RELIGION IN THE NEWS
Winter 2006, Vol. 8, No. 3

Table of Contents
Winter 2006

Quick Links:
Articles in this issue

From the Editor:
Blogging on the Religion Beat

Liberté, Equalité, Islam

Religion and the Supremes

Intelligent Design On Trial

Special Supplement
Secularism:
A Symposium

After Katrina

Winning Hearts and Minds in Kashmir

No Peace for the Church

Tokyo's Dr. Phil

Letters to the Editor

Contributors

 

Tokyo's Dr. Phil
by Benjamin Dorman

 

"In any case, you're going to fall into hell!" With that, Kazuko Hosoki, Japan's most famous fortune teller, brushed off a well-known actor who dared question her "reading" of his allegedly irresponsible behavior toward his children on the Tokyo Broadcasting System (TBS) network August 17, 2004. A formidable matronly figure with a sharp tongue and quick wit, Hosoki, 67, is a hit with Japanese viewers, who tune in in large numbers to watch her semi-regular TBS show, Zubari iu wa yo! ("I'm gonna give it to you straight!"). She also makes regular appearances on TBS's rival, Fuji Television.

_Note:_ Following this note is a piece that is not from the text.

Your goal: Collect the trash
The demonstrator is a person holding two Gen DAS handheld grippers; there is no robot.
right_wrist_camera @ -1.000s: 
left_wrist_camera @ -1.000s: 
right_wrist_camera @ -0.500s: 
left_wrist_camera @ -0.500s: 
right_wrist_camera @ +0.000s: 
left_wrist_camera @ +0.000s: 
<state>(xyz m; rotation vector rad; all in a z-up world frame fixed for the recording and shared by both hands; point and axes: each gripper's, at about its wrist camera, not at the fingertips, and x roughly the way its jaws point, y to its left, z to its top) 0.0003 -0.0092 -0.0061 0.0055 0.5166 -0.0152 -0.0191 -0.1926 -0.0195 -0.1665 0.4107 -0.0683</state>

Over the past two decades, Hosoki has moved from being merely a "fortune teller to the stars" to a general lifestyle guru - and an object of close media scrutiny as well. Her face is regularly featured in subway advertisements for tabloids claiming to dish the latest dirt on her.

Last August, for example, the weekly magazine Shžkan Shinch™ ran a story that purported to expose weaknesses in her predictions. But while such criticism has plagued her since the beginning of her public career as a fortune teller in the early 1980s, it hasn't hurt her popularity.

Hosoki's success rests, to a large extent, on the divination books that she has been producing at an extraordinary rate since 1982. In 2001, the Guinness Book of Records, citing 34 million in sales, pronounced her to be the world's "Best-selling Author of Fortune Telling Books."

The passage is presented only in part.